I disagree with this on the basis that scientists are always studying, discovering, and presenting their findings over time. There is a lot of information I feel was ignored, but also like I said earlier, it could be you simply disagree in some way- which is why i feel it is important to present the theory/theories and counter-argue with them in your essay.


I highly recommend presenting the information available out there for the theories you discuss, in much more depth and then explain your side. Your essay goes in with the assumption the reader 1. knows what you're discussing and 2. ignores key points within the available information on these topics.


Thank you for making me really think these topics through and do some research! I love that your piece really made me thoroughly consider what i believe given the presented information and I love when a piece can do this. I do really like the questions you asked, but I feel like there are already answers presented that you could clarify whether or not you agree with- and you make assumptions that you write as facts. It is important to remember to be objective and present information without making your own assumptions come off as definitive facts. You can definitely use your opinion and try to sway readers, but to be fair I'm uncertain if the essay is meant to persuade or present facts- I assume a combo of both so that is what I'm basing my review on.

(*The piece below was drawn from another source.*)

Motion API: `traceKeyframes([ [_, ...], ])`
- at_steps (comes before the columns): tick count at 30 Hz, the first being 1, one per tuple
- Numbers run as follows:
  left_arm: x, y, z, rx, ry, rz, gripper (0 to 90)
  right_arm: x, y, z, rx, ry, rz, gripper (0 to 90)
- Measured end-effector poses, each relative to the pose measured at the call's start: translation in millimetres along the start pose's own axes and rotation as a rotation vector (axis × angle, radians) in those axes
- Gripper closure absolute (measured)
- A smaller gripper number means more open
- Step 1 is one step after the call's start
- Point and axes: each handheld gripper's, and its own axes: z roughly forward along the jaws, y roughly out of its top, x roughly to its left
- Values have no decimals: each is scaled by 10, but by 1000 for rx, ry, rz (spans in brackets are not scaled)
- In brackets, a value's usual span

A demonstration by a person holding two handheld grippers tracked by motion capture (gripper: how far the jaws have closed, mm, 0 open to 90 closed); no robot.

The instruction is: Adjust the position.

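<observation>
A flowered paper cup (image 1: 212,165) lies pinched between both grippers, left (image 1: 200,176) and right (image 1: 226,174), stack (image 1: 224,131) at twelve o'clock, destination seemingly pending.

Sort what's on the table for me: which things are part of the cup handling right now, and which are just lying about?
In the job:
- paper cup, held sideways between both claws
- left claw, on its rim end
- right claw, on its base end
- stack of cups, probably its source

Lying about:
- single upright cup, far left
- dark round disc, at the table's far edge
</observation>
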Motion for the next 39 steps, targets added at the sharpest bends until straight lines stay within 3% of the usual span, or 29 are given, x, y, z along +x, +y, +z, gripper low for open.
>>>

Overall, job well done. It does help to cite sources so the reader also knows where you got your information from.

Other than that I hope my review was helpful!

Keep Writing,


User avatar
37 Reviews

Points: 215
Reviews: 37

Wed Nov 06, 2019 1:21 am
LadyMysterio says...

Cool Essay, One thing that came into my mind while reading was something my chemistry teacher talked about in school. She said that there is a there is theory that a light source doesn't produce light but "sucks' the darkness away (they've named them dark suckers) Its an interesting theory.

I learned some cool stuff from this. If I didn't want to be an actor I would probabily be an Astrophysicist. I love space. I can't really find anything to review on this, other wise I would.
I was thinking about how scientists try to "Scientifically" explain everything, but somthings can't be, like Jesus rising from the dead, or Mary being a virgin and having a baby.

-Lady Mysterio

EverLight says...

True. Half of science isn't really about facts-it's about theories.

No person can be a great leader unless he takes genuine joy in the successes of those under him.